皇女を中心に放たれた光の奔流は、そのままボス部屋を飲み込んでその場にいる者たちの視界を奪い去る。
「え?」
眩い光が収束する。
突然の出来事にデスポルも呆然としているようで、俺はすぐに距離をとって体勢を立て直す。デスポルの視線は、先程までとは違った雰囲気を帯びたシーナに注がれている。

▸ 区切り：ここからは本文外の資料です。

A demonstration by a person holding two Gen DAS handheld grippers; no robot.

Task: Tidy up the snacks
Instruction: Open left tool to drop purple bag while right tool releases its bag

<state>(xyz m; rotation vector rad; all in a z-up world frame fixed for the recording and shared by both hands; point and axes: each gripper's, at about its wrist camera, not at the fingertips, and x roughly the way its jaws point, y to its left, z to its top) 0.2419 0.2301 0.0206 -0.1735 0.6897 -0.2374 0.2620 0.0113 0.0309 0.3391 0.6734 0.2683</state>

「これ以上、私の、私達の大切な人を傷つけることは、許しません‼」
そう言ってシーナもデスポルを睨みつける。
その瞳は深紅に変化しており、白銀の髪の先端も濃赤に染まっている。
そして、シーナが光を纏っていた。
「“光よ、我の愛する者達を護りたまえ”」
詠唱を始めると輝きが増していく。詠唱が終わり、シーナは剣を地面に突き立てる。
刹那、突き立てられた剣先を中心に淡い光が円になって広がっていく。
≪攻撃無効化:付与(1回)≫
≪防御力上昇;付与(2倍/5分間)≫
≪攻撃力上昇;付与(5倍/1回)≫
≪HP大回復:20%(5回/分)≫
俺の下に光が届いた時、メッセージが視界に浮かぶ。
どうやらバフのようだ。…これがゲームだったらシーナは環境キャラになれるな。
≪Gyaaaaaaaaaa‼≫
デスポルがシーナに向かって歩き出す。
俺はすぐさまシーナを守るようにデスポルの前に立つ。
「俺を無視して、どこ行こうとしてんだ?」
再びの対峙。しかし、今度は明らかにデスポルが焦っていた。
俺は大剣を抜き放って、剣を構える。気づけば同接は5万人に達していた。
シーナのバフを合わせると、次の1撃の攻撃力は約50万程度。…次で終わらせる。
「さあ、勝負だ」
俺はニヤリと笑って大剣を上段に構える。
高校時代からの馴染みの構え。これでお前に引導を渡してやる。
デスポルも剣を構え…地面を蹴る。
≪Gyaaaaaaaaaaaaaa‼≫
「うおおおおおおおおおおおお‼」
2人の咆哮が、剣が、影が、交錯する。
デスポルの刃が俺の横腹に迫る。しかし、僅かに俺の方が速い。
静寂。
「…楽しかったぜ」
奴に俺の呟きは届いただろうか。
目の前で光の粒子が弾け飛ぶ。
ネームドモンスター、デスポルは消滅した。
長い夜と、数日間の因縁が幕を閉じる。
勝利。消えゆく粒子を眺めて余韻に浸る俺に、3人の少女が飛び込んでくる。